(Beginning of Material provided)

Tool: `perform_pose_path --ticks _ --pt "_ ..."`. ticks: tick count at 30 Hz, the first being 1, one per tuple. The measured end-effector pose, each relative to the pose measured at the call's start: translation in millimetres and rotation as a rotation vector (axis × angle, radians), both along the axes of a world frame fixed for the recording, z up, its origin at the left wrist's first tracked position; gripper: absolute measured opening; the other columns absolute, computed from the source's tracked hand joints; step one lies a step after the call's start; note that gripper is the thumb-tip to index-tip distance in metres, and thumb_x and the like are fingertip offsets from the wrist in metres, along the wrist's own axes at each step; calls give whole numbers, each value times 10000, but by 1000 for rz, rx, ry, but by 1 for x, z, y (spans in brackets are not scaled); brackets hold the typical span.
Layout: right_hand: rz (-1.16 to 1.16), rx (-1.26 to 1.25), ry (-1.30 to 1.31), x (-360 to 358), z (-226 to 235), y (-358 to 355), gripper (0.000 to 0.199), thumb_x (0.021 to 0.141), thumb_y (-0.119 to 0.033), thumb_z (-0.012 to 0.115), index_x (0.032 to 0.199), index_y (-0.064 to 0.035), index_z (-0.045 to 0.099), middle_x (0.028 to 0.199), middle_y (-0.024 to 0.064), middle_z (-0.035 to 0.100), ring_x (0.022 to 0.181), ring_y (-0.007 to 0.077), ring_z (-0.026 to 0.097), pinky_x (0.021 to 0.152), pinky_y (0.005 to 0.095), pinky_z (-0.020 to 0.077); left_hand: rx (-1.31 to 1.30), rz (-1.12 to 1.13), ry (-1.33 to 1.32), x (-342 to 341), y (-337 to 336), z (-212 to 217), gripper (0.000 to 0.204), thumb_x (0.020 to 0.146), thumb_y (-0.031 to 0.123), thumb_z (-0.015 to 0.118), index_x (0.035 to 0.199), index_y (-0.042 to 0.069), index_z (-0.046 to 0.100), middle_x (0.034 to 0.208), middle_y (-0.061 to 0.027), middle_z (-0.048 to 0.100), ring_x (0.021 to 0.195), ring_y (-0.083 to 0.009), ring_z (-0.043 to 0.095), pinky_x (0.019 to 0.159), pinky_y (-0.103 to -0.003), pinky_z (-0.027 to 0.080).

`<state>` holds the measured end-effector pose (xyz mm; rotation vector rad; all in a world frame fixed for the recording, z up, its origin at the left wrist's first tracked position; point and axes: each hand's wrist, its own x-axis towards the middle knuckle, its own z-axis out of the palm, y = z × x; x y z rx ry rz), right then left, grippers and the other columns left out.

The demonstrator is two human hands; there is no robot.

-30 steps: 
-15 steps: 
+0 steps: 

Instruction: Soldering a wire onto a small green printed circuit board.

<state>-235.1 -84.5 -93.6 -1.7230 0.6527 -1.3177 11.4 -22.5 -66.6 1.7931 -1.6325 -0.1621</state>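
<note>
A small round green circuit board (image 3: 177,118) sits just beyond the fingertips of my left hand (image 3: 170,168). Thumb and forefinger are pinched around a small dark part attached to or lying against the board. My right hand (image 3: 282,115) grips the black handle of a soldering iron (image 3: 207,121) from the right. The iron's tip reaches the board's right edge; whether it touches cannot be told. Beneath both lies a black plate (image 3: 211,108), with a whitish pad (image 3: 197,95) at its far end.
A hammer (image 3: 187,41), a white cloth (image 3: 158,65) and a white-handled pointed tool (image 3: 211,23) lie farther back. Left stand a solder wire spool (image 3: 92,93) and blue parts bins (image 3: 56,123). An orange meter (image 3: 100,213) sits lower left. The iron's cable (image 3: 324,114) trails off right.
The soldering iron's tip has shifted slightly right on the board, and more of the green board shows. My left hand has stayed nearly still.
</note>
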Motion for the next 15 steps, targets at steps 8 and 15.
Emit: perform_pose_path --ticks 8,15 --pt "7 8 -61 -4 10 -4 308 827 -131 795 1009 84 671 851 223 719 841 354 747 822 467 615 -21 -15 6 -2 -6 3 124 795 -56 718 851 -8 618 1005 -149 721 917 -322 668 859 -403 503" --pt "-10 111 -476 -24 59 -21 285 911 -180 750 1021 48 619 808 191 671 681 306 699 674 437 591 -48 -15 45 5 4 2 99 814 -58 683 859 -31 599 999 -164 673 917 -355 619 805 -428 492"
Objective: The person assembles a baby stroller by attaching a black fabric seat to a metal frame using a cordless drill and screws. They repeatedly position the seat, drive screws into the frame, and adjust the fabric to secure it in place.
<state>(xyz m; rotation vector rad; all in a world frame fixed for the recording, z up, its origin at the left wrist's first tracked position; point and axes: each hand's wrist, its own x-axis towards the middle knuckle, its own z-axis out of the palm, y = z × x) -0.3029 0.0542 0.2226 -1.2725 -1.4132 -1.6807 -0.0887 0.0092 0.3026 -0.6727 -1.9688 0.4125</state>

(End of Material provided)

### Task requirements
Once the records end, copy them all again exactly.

### Output
Tool: `perform_pose_path --ticks _ --pt "_ ..."`. ticks: tick count at 30 Hz, the first being 1, one per tuple. The measured end-effector pose, each relative to the pose measured at the call's start: translation in millimetres and rotation as a rotation vector (axis × angle, radians), both along the axes of a world frame fixed for the recording, z up, its origin at the left wrist's first tracked position; gripper: absolute measured opening; the other columns absolute, computed from the source's tracked hand joints; step one lies a step after the call's start; note that gripper is the thumb-tip to index-tip distance in metres, and thumb_x and the like are fingertip offsets from the wrist in metres, along the wrist's own axes at each step; calls give whole numbers, each value times 10000, but by 1000 for rz, rx, ry, but by 1 for x, z, y (spans in brackets are not scaled); brackets hold the typical span.
Layout: right_hand: rz (-1.16 to 1.16), rx (-1.26 to 1.25), ry (-1.30 to 1.31), x (-360 to 358), z (-226 to 235), y (-358 to 355), gripper (0.000 to 0.199), thumb_x (0.021 to 0.141), thumb_y (-0.119 to 0.033), thumb_z (-0.012 to 0.115), index_x (0.032 to 0.199), index_y (-0.064 to 0.035), index_z (-0.045 to 0.099), middle_x (0.028 to 0.199), middle_y (-0.024 to 0.064), middle_z (-0.035 to 0.100), ring_x (0.022 to 0.181), ring_y (-0.007 to 0.077), ring_z (-0.026 to 0.097), pinky_x (0.021 to 0.152), pinky_y (0.005 to 0.095), pinky_z (-0.020 to 0.077); left_hand: rx (-1.31 to 1.30), rz (-1.12 to 1.13), ry (-1.33 to 1.32), x (-342 to 341), y (-337 to 336), z (-212 to 217), gripper (0.000 to 0.204), thumb_x (0.020 to 0.146), thumb_y (-0.031 to 0.123), thumb_z (-0.015 to 0.118), index_x (0.035 to 0.199), index_y (-0.042 to 0.069), index_z (-0.046 to 0.100), middle_x (0.034 to 0.208), middle_y (-0.061 to 0.027), middle_z (-0.048 to 0.100), ring_x (0.021 to 0.195), ring_y (-0.083 to 0.009), ring_z (-0.043 to 0.095), pinky_x (0.019 to 0.159), pinky_y (-0.103 to -0.003), pinky_z (-0.027 to 0.080).

`<state>` holds the measured end-effector pose (xyz mm; rotation vector rad; all in a world frame fixed for the recording, z up, its origin at the left wrist's first tracked position; point and axes: each hand's wrist, its own x-axis towards the middle knuckle, its own z-axis out of the palm, y = z × x; x y z rx ry rz), right then left, grippers and the other columns left out.

The demonstrator is two human hands; there is no robot.

-30 steps: 
-15 steps: 
+0 steps: 

Instruction: Soldering a wire onto a small green printed circuit board.

<state>-235.1 -84.5 -93.6 -1.7230 0.6527 -1.3177 11.4 -22.5 -66.6 1.7931 -1.6325 -0.1621</state>
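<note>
A small round green circuit board (image 3: 177,118) sits just beyond the fingertips of my left hand (image 3: 170,168). Thumb and forefinger are pinched around a small dark part attached to or lying against the board. My right hand (image 3: 282,115) grips the black handle of a soldering iron (image 3: 207,121) from the right. The iron's tip reaches the board's right edge; whether it touches cannot be told. Beneath both lies a black plate (image 3: 211,108), with a whitish pad (image 3: 197,95) at its far end.
A hammer (image 3: 187,41), a white cloth (image 3: 158,65) and a white-handled pointed tool (image 3: 211,23) lie farther back. Left stand a solder wire spool (image 3: 92,93) and blue parts bins (image 3: 56,123). An orange meter (image 3: 100,213) sits lower left. The iron's cable (image 3: 324,114) trails off right.
The soldering iron's tip has shifted slightly right on the board, and more of the green board shows. My left hand has stayed nearly still.
</note>
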Motion for the next 15 steps, targets at steps 8 and 15.
Emit: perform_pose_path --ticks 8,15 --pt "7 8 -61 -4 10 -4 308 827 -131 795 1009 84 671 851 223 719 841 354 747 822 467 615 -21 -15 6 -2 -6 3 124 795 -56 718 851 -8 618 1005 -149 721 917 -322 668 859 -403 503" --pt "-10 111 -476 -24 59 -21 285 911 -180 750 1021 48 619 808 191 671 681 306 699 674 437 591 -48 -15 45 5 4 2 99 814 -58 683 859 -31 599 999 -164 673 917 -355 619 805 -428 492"
Objective: The person assembles a baby stroller by attaching a black fabric seat to a metal frame using a cordless drill and screws. They repeatedly position the seat, drive screws into the frame, and adjust the fabric to secure it in place.
<state>(xyz m; rotation vector rad; all in a world frame fixed for the recording, z up, its origin at the left wrist's first tracked position; point and axes: each hand's wrist, its own x-axis towards the middle knuckle, its own z-axis out of the palm, y = z × x) -0.3029 0.0542 0.2226 -1.2725 -1.4132 -1.6807 -0.0887 0.0092 0.3026 -0.6727 -1.9688 0.4125</state>

Work on the exercise is now finished.